* **PROBLEM DESCRIPTION**:
Copy out all of the data below exactly, so that no word differs from the original.

──────── AVAILABLE DATA ────────

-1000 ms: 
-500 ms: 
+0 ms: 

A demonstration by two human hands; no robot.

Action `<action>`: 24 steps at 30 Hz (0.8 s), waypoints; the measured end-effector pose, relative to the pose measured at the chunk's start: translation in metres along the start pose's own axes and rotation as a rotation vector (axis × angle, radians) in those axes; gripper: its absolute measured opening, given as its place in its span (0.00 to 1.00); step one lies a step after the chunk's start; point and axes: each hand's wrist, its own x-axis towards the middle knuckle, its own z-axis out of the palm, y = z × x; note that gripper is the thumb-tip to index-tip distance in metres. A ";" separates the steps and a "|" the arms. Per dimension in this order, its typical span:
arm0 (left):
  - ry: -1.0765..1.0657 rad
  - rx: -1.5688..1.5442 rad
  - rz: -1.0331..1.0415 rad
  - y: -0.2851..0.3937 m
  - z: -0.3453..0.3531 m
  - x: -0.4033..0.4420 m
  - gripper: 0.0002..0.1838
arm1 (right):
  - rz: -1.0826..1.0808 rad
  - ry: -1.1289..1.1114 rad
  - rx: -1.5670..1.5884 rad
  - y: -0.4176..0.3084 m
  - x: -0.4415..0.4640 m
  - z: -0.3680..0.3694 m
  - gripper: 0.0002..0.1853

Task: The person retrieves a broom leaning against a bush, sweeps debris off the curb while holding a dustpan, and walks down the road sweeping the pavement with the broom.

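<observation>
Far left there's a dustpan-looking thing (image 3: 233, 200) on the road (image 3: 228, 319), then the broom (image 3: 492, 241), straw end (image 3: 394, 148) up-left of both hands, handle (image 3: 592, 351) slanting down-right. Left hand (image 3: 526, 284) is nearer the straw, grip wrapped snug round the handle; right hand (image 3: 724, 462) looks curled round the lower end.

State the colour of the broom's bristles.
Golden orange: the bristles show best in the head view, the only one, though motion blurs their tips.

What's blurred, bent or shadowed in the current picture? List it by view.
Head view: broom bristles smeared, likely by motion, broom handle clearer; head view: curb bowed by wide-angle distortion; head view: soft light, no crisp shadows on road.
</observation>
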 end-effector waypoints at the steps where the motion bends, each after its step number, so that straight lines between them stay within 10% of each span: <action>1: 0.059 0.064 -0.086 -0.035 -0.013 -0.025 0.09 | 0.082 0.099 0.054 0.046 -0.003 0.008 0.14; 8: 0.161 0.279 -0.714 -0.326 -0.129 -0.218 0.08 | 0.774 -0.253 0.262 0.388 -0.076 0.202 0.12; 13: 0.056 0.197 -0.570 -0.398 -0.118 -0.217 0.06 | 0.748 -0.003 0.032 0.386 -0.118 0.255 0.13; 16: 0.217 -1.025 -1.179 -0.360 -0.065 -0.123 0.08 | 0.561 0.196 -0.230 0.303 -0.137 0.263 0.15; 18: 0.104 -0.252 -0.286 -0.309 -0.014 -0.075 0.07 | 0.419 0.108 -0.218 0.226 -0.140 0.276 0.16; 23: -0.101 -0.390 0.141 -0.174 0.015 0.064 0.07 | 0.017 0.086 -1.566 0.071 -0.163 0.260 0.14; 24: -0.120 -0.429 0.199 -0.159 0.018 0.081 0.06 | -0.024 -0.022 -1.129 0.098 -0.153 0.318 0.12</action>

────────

* **RESPONSE TO THIS TASK**:
-1000 ms: 
-500 ms: 
+0 ms: 

A demonstration by two human hands; no robot.

Action `<action>`: 24 steps at 30 Hz (0.8 s), waypoints; the measured end-effector pose, relative to the pose measured at the chunk's start: translation in metres along the start pose's own axes and rotation as a rotation vector (axis × angle, radians) in those axes; gripper: its absolute measured opening, given as its place in its span (0.00 to 1.00); step one lies a step after the chunk's start; point and axes: each hand's wrist, its own x-axis towards the middle knuckle, its own z-axis out of the palm, y = z × x; note that gripper is the thumb-tip to index-tip distance in metres. A ";" separates the steps and a "|" the arms. Per dimension in this order, its typical span:
arm0 (left):
  - ry: -1.0765..1.0657 rad
  - rx: -1.5688..1.5442 rad
  - rz: -1.0331..1.0415 rad
  - y: -0.2851..0.3937 m
  - z: -0.3453..0.3531 m
  - x: -0.4033..0.4420 m
  - gripper: 0.0002..0.1838
arm1 (right):
  - rz: -1.0826..1.0808 rad
  - ry: -1.1289..1.1114 rad
  - rx: -1.5670..1.5884 rad
  - y: -0.4176..0.3084 m
  - x: -0.4415..0.4640 m
  - z: -0.3680..0.3694 m
  - gripper: 0.0002..0.1853

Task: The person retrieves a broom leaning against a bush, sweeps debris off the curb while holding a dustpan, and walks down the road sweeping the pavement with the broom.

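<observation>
Far left there's a dustpan-looking thing (image 3: 233, 200) on the road (image 3: 228, 319), then the broom (image 3: 492, 241), straw end (image 3: 394, 148) up-left of both hands, handle (image 3: 592, 351) slanting down-right. Left hand (image 3: 526, 284) is nearer the straw, grip wrapped snug round the handle; right hand (image 3: 724, 462) looks curled round the lower end.

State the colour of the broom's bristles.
Golden orange: the bristles show best in the head view, the only one, though motion blurs their tips.

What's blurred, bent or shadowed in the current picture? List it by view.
Head view: broom bristles smeared, likely by motion, broom handle clearer; head view: curb bowed by wide-angle distortion; head view: soft light, no crisp shadows on road.
</observation>
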 end-effector waypoints at the steps where the motion bends, each after its step number, so that straight lines between them stay within 10% of each span: <action>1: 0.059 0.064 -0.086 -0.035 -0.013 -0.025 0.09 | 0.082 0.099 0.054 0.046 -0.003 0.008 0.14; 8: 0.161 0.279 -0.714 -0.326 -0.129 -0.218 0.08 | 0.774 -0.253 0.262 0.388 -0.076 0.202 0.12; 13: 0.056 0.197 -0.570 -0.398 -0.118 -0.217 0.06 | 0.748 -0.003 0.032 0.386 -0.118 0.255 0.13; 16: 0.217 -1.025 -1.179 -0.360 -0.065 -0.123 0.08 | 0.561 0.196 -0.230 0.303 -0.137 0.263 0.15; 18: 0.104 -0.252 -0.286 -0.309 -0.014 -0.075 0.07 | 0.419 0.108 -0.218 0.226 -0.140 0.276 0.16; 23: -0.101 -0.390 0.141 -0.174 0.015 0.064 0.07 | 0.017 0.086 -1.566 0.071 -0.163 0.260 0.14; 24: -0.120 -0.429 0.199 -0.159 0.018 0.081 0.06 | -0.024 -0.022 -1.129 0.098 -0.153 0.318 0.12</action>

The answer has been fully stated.